2018-02-12 Thread Nicholas Piggin
Change the paca array into an array of pointers to pacas. Allocate
pacas individually.

This allows flexibility in where the PACAs are allocated. Future work
will allocate them node-local. Platforms that don't have address limits
on PACAs would be able to defer PACA allocations until later in boot
rather than allocate all possible ones up-front then freeing unused.

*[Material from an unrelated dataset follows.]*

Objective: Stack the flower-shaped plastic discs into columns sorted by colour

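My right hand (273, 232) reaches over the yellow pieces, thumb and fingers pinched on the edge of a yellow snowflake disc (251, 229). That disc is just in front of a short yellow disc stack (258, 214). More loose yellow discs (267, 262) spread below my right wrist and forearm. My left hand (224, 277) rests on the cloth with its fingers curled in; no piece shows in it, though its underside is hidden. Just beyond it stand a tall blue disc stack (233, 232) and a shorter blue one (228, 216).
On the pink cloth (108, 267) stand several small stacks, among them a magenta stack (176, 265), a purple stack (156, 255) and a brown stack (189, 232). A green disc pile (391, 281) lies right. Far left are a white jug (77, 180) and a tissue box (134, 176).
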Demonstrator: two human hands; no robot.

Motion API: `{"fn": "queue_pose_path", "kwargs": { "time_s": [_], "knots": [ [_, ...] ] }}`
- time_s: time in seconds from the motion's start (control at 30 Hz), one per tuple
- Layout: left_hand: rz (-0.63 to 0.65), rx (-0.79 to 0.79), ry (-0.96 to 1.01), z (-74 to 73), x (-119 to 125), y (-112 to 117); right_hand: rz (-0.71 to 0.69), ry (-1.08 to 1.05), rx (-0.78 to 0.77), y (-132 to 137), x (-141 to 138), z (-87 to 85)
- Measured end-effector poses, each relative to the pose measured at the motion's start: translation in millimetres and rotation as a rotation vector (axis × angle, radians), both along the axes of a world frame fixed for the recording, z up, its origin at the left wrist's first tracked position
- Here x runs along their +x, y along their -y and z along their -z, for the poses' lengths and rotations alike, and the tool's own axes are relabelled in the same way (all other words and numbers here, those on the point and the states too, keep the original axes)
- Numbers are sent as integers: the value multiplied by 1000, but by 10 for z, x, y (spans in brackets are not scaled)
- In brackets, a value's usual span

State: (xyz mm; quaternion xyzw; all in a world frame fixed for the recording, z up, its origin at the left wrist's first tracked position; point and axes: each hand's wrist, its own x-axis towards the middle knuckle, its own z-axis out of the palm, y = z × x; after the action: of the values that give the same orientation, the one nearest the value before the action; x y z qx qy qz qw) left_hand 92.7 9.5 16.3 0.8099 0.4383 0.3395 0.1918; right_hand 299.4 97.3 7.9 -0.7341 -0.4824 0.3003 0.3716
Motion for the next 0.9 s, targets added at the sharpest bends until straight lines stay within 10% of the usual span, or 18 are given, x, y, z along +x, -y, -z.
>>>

This is slightly more overhead (one additional indirection) for cross
CPU paca references, but those aren't too common.

Signed-off-by: Nicholas Piggin 
---
 arch/powerpc/include/asm/kvm_ppc.h   |  8 ++--
 arch/powerpc/include/asm/lppaca.h|  2 +-
 arch/powerpc/include/asm/paca.h  |  4 +-
 arch/powerpc/include/asm/smp.h   |  4 +-
 arch/powerpc/kernel/crash.c  |  2 +-
 arch/powerpc/kernel/head_64.S| 19 
 arch/powerpc/kernel/machine_kexec_64.c   | 22 -
 arch/powerpc/kernel/paca.c   | 70 +++-
 arch/powerpc/kernel/setup_64.c   | 23 -
 arch/powerpc/kernel/smp.c| 10 ++--
 arch/powerpc/kernel/sysfs.c  |  2 +-
 arch/powerpc/kvm/book3s_hv.c | 31 ++--
 arch/powerpc/kvm/book3s_hv_builtin.c |  2 +-
 arch/powerpc/mm/tlb-radix.c  |  2 +-
 arch/powerpc/platforms/85xx/smp.c|  8 ++--
 arch/powerpc/platforms/cell/smp.c|  4 +-
 arch/powerpc/platforms/powernv/idle.c| 13 +++---
 arch/powerpc/platforms/powernv/setup.c   |  4 +-
 arch/powerpc/platforms/powernv/smp.c |  2 +-
 arch/powerpc/platforms/powernv/subcore.c |  2 +-
 arch/powerpc/platforms/pseries/hotplug-cpu.c |  2 +-
 arch/powerpc/platforms/pseries/lpar.c|  4 +-
 arch/powerpc/platforms/pseries/setup.c   |  2 +-
 arch/powerpc/platforms/pseries/smp.c |  4 +-
 arch/powerpc/sysdev/xics/icp-native.c|  2 +-
 arch/powerpc/xmon/xmon.c |  2 +-
 26 files changed, 143 insertions(+), 107 deletions(-)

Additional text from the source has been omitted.